**Task to carry out:**
Given the listing below, the answer must be only the number of lines containing the string "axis".

<<<<

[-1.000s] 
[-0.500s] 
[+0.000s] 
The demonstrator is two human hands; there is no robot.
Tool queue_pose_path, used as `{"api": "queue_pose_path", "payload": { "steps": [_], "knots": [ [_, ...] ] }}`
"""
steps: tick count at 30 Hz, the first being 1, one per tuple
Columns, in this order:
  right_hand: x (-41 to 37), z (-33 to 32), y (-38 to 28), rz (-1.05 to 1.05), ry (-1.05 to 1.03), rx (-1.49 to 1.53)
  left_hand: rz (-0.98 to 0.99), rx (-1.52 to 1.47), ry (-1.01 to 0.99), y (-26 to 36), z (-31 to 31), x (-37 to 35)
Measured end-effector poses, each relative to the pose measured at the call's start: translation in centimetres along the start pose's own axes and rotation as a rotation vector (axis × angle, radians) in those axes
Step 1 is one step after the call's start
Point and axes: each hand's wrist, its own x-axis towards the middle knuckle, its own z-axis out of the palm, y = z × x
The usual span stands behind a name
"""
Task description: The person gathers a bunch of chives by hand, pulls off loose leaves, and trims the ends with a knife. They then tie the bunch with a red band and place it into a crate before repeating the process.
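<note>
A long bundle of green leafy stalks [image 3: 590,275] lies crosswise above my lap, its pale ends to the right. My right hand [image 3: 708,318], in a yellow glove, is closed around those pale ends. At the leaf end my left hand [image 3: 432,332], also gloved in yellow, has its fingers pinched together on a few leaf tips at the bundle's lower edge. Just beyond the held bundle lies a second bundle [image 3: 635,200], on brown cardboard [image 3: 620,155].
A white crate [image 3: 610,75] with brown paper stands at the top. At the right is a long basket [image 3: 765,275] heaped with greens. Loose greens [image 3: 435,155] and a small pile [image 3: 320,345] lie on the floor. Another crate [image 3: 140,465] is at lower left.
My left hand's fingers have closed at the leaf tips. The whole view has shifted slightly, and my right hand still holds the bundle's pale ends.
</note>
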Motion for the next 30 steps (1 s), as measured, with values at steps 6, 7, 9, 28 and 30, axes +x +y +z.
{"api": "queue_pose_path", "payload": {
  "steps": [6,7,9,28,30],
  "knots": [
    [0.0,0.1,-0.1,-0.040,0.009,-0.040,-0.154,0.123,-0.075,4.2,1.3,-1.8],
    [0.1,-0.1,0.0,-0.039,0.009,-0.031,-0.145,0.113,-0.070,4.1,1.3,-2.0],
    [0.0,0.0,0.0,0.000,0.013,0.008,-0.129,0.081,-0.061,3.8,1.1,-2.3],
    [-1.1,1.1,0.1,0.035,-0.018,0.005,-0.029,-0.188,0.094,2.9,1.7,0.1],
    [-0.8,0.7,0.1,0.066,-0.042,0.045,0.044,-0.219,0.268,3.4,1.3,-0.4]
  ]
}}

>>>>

**Response to the task:**
2